> [Exercise requirements]
For the material below, return exactly the lines starting at the line containing "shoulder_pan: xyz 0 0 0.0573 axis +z" and ending at the line containing "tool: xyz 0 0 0", both ends included, and no others.

> [Dataset extract]

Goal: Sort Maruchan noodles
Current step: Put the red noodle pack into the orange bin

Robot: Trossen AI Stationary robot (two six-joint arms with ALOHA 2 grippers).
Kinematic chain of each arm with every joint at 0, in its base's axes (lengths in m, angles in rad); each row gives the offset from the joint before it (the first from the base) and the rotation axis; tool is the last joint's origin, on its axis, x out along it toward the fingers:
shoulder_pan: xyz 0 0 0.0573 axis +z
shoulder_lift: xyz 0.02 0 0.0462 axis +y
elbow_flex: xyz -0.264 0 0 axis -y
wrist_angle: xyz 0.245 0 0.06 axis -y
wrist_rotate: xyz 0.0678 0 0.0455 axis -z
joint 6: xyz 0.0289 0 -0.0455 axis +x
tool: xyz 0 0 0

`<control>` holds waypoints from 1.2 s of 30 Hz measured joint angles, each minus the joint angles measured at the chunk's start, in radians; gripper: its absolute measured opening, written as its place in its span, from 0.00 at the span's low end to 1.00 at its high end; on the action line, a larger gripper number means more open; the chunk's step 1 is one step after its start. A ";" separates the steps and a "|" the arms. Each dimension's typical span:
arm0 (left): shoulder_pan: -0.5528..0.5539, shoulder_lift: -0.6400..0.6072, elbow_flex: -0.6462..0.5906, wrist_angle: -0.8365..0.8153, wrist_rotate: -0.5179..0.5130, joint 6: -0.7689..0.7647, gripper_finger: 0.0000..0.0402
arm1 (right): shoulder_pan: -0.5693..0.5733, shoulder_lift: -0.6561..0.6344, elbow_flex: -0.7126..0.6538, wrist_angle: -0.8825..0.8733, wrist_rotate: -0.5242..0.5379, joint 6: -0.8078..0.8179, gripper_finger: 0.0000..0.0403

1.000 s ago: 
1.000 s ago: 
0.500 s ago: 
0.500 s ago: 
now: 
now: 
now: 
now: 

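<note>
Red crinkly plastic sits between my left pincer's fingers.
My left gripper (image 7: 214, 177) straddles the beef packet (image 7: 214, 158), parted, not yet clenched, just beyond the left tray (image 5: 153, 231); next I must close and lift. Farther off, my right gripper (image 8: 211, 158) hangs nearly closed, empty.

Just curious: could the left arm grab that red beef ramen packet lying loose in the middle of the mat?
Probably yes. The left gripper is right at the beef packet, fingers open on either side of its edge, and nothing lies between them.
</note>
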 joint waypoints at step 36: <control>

> [Result of the exercise]
shoulder_pan: xyz 0 0 0.0573 axis +z
shoulder_lift: xyz 0.02 0 0.0462 axis +y
elbow_flex: xyz -0.264 0 0 axis -y
wrist_angle: xyz 0.245 0 0.06 axis -y
wrist_rotate: xyz 0.0678 0 0.0455 axis -z
joint 6: xyz 0.0289 0 -0.0455 axis +x
tool: xyz 0 0 0

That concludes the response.